**Work item**
Each line of the data must be reproduced as it appears.

**Input data**
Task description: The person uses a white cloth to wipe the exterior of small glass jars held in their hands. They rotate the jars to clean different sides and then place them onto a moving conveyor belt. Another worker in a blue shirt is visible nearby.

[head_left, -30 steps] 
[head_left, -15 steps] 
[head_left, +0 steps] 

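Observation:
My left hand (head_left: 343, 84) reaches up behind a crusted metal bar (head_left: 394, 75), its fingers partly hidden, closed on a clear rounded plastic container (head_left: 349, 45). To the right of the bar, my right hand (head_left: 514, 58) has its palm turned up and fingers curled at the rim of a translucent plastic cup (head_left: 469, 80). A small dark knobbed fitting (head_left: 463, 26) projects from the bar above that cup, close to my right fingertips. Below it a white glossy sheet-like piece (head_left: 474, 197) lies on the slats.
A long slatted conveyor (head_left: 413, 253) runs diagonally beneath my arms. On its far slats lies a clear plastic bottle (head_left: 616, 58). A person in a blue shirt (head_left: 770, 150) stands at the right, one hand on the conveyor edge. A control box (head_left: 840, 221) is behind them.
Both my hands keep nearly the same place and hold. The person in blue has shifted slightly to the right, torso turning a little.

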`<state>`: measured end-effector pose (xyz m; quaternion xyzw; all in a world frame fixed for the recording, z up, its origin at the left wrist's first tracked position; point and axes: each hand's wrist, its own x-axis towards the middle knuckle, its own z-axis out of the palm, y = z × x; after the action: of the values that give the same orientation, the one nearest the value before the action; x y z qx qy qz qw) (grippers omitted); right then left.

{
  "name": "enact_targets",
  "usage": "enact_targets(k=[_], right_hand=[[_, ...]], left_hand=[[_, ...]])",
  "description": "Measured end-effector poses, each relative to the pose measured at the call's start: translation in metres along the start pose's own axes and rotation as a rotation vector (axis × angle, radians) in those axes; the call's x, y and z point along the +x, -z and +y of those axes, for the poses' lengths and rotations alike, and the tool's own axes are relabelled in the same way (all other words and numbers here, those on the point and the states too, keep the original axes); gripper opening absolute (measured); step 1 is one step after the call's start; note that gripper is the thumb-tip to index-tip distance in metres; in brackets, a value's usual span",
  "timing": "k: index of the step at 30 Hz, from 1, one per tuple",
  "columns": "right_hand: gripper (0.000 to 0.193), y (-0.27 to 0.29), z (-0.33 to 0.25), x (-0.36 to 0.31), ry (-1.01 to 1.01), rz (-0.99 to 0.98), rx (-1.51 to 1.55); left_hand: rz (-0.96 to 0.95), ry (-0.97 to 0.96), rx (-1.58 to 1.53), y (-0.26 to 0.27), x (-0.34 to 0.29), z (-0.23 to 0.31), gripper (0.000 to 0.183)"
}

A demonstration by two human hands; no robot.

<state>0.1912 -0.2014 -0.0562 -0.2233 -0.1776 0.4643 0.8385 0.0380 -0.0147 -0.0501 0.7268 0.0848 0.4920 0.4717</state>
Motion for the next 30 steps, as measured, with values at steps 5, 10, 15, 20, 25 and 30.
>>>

**Output for this exercise**
Task description: The person uses a white cloth to wipe the exterior of small glass jars held in their hands. They rotate the jars to clean different sides and then place them onto a moving conveyor belt. Another worker in a blue shirt is visible nearby.

[head_left, -30 steps] 
[head_left, -15 steps] 
[head_left, +0 steps] 

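Observation:
My left hand (head_left: 343, 84) reaches up behind a crusted metal bar (head_left: 394, 75), its fingers partly hidden, closed on a clear rounded plastic container (head_left: 349, 45). To the right of the bar, my right hand (head_left: 514, 58) has its palm turned up and fingers curled at the rim of a translucent plastic cup (head_left: 469, 80). A small dark knobbed fitting (head_left: 463, 26) projects from the bar above that cup, close to my right fingertips. Below it a white glossy sheet-like piece (head_left: 474, 197) lies on the slats.
A long slatted conveyor (head_left: 413, 253) runs diagonally beneath my arms. On its far slats lies a clear plastic bottle (head_left: 616, 58). A person in a blue shirt (head_left: 770, 150) stands at the right, one hand on the conveyor edge. A control box (head_left: 840, 221) is behind them.
Both my hands keep nearly the same place and hold. The person in blue has shifted slightly to the right, torso turning a little.
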
`<state>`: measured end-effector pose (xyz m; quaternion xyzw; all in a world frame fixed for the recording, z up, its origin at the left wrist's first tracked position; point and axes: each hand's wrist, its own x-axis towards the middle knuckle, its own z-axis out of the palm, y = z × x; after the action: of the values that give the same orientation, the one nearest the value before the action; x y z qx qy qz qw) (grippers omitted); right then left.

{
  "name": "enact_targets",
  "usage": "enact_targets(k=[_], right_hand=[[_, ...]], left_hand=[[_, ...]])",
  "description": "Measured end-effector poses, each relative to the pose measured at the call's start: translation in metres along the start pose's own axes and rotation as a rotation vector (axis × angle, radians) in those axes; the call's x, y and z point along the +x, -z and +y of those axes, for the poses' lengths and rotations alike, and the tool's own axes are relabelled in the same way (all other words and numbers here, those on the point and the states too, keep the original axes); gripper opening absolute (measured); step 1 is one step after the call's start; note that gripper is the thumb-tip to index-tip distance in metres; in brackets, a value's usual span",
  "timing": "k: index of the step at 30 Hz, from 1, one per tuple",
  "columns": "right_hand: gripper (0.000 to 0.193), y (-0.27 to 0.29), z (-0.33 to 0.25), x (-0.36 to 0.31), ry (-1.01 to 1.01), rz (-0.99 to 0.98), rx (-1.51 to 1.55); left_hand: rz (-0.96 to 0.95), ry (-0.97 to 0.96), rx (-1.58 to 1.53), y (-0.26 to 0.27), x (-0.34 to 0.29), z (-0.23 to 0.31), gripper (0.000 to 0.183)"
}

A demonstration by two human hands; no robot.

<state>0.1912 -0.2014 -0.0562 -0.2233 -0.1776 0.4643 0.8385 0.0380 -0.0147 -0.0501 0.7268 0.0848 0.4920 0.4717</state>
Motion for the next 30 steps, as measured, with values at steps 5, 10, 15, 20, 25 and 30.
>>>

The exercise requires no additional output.